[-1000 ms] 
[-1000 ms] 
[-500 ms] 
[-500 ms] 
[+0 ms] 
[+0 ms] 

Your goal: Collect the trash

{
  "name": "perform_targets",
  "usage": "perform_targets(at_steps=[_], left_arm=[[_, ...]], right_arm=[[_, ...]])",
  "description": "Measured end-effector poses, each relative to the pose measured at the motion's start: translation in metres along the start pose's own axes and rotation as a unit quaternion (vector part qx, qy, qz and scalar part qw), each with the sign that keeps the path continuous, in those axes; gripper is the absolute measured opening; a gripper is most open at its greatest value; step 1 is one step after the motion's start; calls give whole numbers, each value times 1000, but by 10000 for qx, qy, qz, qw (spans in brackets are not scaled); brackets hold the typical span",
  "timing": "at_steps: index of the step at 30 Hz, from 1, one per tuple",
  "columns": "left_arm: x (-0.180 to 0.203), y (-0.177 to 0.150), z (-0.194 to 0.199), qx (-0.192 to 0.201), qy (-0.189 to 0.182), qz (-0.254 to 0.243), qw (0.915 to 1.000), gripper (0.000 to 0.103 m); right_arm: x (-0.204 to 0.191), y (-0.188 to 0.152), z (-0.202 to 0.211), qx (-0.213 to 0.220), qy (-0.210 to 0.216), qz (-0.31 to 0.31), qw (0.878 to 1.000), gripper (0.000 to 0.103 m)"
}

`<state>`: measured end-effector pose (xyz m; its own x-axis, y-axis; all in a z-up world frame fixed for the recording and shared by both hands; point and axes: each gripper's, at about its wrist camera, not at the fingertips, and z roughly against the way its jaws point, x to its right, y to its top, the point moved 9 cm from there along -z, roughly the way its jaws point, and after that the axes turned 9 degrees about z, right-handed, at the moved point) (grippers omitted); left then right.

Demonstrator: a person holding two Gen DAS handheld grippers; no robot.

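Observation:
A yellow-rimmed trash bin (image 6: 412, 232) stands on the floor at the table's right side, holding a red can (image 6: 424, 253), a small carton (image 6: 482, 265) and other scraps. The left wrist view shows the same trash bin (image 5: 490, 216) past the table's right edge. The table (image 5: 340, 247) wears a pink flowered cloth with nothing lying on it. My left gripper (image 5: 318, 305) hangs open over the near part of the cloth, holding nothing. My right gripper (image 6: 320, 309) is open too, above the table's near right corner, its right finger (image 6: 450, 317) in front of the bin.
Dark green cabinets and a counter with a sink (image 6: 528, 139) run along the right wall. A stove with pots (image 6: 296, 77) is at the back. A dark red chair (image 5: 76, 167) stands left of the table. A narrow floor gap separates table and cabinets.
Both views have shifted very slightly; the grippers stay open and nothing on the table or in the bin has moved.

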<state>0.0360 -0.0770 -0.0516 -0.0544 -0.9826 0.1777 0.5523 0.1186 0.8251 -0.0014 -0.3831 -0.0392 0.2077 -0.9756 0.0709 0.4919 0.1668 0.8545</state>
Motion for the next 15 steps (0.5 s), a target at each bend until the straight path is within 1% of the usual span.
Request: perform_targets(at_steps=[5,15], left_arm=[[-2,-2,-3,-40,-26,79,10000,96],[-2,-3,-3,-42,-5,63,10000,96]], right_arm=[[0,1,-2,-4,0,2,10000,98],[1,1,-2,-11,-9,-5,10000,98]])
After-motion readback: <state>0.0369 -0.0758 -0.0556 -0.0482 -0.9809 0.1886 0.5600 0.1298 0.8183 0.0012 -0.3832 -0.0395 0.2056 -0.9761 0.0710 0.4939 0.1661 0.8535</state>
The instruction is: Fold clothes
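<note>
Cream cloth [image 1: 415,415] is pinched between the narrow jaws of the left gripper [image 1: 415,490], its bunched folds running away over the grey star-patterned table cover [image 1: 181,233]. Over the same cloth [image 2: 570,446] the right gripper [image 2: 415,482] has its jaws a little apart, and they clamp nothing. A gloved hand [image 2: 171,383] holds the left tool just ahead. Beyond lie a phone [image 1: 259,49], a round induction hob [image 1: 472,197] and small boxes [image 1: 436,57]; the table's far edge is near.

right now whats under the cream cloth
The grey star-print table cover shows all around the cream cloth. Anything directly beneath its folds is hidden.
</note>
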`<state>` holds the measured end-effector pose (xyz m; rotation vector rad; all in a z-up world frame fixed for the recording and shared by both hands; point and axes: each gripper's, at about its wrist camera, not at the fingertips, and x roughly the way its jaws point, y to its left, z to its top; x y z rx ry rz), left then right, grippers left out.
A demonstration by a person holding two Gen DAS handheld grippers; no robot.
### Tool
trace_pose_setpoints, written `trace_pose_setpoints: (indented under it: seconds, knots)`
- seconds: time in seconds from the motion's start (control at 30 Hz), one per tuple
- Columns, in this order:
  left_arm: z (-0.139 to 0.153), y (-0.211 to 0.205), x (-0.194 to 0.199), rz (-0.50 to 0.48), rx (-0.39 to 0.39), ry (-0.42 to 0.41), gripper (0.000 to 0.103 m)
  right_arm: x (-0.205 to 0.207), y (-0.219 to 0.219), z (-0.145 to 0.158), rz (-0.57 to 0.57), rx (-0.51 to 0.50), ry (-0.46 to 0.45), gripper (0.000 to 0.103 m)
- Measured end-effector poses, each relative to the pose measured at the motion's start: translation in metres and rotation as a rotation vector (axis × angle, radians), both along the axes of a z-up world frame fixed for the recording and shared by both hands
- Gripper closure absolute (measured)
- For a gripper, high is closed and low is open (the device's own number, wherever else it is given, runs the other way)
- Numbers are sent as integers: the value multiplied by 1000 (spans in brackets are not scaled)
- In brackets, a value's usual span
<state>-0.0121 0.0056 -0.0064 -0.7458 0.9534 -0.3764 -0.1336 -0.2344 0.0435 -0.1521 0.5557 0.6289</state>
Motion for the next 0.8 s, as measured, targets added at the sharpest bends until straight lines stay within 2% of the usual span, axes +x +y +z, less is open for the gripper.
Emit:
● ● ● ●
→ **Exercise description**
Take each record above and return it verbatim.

→ **Exercise solution**
[-1000 ms] 
[-1000 ms] 
[-500 ms] 
[-500 ms] 
[+0 ms] 
[+0 ms] 

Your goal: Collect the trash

{
  "name": "perform_targets",
  "usage": "perform_targets(at_steps=[_], left_arm=[[_, ...]], right_arm=[[_, ...]])",
  "description": "Measured end-effector poses, each relative to the pose measured at the motion's start: translation in metres along the start pose's own axes and rotation as a unit quaternion (vector part qx, qy, qz and scalar part qw), each with the sign that keeps the path continuous, in those axes; gripper is the absolute measured opening; a gripper is most open at its greatest value; step 1 is one step after the motion's start; calls give whole numbers, each value times 1000, but by 10000 for qx, qy, qz, qw (spans in brackets are not scaled); brackets hold the typical span",
  "timing": "at_steps: index of the step at 30 Hz, from 1, one per tuple",
  "columns": "left_arm: x (-0.180 to 0.203), y (-0.177 to 0.150), z (-0.194 to 0.199), qx (-0.192 to 0.201), qy (-0.189 to 0.182), qz (-0.254 to 0.243), qw (0.915 to 1.000), gripper (0.000 to 0.103 m); right_arm: x (-0.204 to 0.191), y (-0.188 to 0.152), z (-0.202 to 0.211), qx (-0.213 to 0.220), qy (-0.210 to 0.216), qz (-0.31 to 0.31), qw (0.878 to 1.000), gripper (0.000 to 0.103 m)"
}

`<state>`: measured end-effector pose (xyz m; its own x-axis, y-axis; all in a z-up world frame fixed for the recording and shared by both hands; point and axes: each gripper's, at about its wrist camera, not at the fingertips, and z roughly against the way its jaws point, x to its right, y to its top, the point moved 9 cm from there along -z, roughly the way its jaws point, and after that the axes turned 9 degrees about z, right-handed, at the moved point) (grippers omitted); left then right.

Demonstrator: a person holding two Gen DAS handheld grippers; no robot.

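Observation:
A yellow-rimmed trash bin (image 6: 412, 232) stands on the floor at the table's right side, holding a red can (image 6: 424, 253), a small carton (image 6: 482, 265) and other scraps. The left wrist view shows the same trash bin (image 5: 490, 216) past the table's right edge. The table (image 5: 340, 247) wears a pink flowered cloth with nothing lying on it. My left gripper (image 5: 318, 305) hangs open over the near part of the cloth, holding nothing. My right gripper (image 6: 320, 309) is open too, above the table's near right corner, its right finger (image 6: 450, 317) in front of the bin.
Dark green cabinets and a counter with a sink (image 6: 528, 139) run along the right wall. A stove with pots (image 6: 296, 77) is at the back. A dark red chair (image 5: 76, 167) stands left of the table. A narrow floor gap separates table and cabinets.
Both views have shifted very slightly; the grippers stay open and nothing on the table or in the bin has moved.
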
<state>0.0360 -0.0770 -0.0516 -0.0544 -0.9826 0.1777 0.5523 0.1186 0.8251 -0.0014 -0.3831 -0.0392 0.2077 -0.9756 0.0709 0.4919 0.1668 0.8545</state>
Motion for the next 15 steps (0.5 s), a target at each bend until the straight path is within 1% of the usual span.
Request: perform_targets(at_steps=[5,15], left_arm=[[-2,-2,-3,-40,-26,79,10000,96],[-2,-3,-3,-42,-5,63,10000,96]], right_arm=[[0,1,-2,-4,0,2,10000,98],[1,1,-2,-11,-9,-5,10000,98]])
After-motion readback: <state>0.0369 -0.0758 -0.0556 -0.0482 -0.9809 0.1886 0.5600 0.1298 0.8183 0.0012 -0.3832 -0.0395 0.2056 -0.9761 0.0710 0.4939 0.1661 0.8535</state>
The instruction is: Fold clothes
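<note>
Cream cloth [image 1: 415,415] is pinched between the narrow jaws of the left gripper [image 1: 415,490], its bunched folds running away over the grey star-patterned table cover [image 1: 181,233]. Over the same cloth [image 2: 570,446] the right gripper [image 2: 415,482] has its jaws a little apart, and they clamp nothing. A gloved hand [image 2: 171,383] holds the left tool just ahead. Beyond lie a phone [image 1: 259,49], a round induction hob [image 1: 472,197] and small boxes [image 1: 436,57]; the table's far edge is near.

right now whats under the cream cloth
The grey star-print table cover shows all around the cream cloth. Anything directly beneath its folds is hidden.
</note>
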`<state>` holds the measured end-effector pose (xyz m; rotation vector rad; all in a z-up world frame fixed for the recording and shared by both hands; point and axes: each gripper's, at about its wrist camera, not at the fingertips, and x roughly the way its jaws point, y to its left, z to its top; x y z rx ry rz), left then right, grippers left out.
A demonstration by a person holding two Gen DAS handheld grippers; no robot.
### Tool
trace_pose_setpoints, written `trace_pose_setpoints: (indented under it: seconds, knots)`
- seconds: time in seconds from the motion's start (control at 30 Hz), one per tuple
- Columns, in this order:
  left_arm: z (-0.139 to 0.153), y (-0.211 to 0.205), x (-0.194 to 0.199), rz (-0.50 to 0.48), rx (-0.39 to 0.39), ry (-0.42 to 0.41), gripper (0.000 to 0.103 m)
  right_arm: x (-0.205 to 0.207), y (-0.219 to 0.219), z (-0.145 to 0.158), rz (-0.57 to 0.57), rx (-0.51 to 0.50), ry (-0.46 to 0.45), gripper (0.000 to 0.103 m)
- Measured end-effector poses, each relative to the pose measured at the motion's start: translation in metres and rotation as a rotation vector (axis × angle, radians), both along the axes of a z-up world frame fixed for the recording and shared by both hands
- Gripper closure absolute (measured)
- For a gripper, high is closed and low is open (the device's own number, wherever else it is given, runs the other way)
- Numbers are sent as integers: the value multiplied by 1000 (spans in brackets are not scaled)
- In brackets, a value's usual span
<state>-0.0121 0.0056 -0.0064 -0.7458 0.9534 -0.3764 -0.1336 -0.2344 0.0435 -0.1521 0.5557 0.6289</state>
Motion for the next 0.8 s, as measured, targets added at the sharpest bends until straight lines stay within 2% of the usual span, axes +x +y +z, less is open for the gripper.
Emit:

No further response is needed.